We were playing about with string gauges to develope a set for her new tool, and I got really tired of futzing with the cheap tailpiece and the way the strings were strung. So I went looking for a string-thru tailpiece and found this: http://www.allenguitar.com/tpcs_rs-2.htm A solid-brass tailpiece. Hmmm. Things were going well with the business, so I ordered three of them. I am sooo glad I did, 'cause I would have had to order more instantly after installing the first one. Turned my cheapo cardboard Republic into sounding almost like there's some solid wood in there. Turned the mild-steel reso into a Whole New Instrument - louder, more resonant, livelier, and prettier. And Chelsea's new reso dulcimer got at least twice as loud and twice as lively. Great fun!
Chelsea and I have been trying to get away for a music weekend once a year, and this year we are trying a weekend at my house and calling it Music Therapy Weekend. This got me thinking about pickups again, as Saturday evening might get a bit loud :-)
Seems most everyone out there is putting a passive reso pickup right on the bisquit itself or trapped under the screw that holds the cone to the bridge assembly. Those are all going to have the same effect we got when we put those pickups on ours - ratty, thin, and tinny and turn the treble down and it's "good enough, I guess".
The only other variations I have yet seen are either tele pickups in the coverplate or what the guy did that made the dobro-based dulcimer we all gave Chelsea for christmas.

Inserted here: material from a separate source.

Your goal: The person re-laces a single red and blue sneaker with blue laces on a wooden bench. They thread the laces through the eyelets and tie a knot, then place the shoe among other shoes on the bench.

He took a cheap single piezo element and hot-glued it right to the cone. He calls it "buffering the pickup", and it does just what you'd think - it's really weak and really dull. Just the opposite tonally of what we got with the K&K. The hot glue drags all the life right out of it.
Sheesh.
So I got thinking, of course, and decided that having just an element on the bridge or cone will be just too much treble. But adding a body element not only helps a bit by adding a second sensor spot that hopefully balances the tone, but the sensors also load each other a bit and something in my intuition decided that is necessary.
Here is what I tried:
First thing is I peeled the hot glue and cheap pickup off the dobro cone (that scared me, but it needed done) and tossed it. Then Chelsea and I got to poking around the instrument with a pencil jammed up to our ear and the eraser end touching various parts of the cone and body. Discovered the liveliest part of the cone and the only place on the body we could stick the other element. I then took a dual-large-element K&K Big Twin I had laying around and super-glued one to the cone and the other to the body spot.
Hot DAMN! Fucking lovely. The only downside is when it's turned up really far you get a body-clunk. Chelsea hates that part, but I figure if she's turned up that far she's in a prety loud situation and we all just enjoy the added percussion and keep jamming.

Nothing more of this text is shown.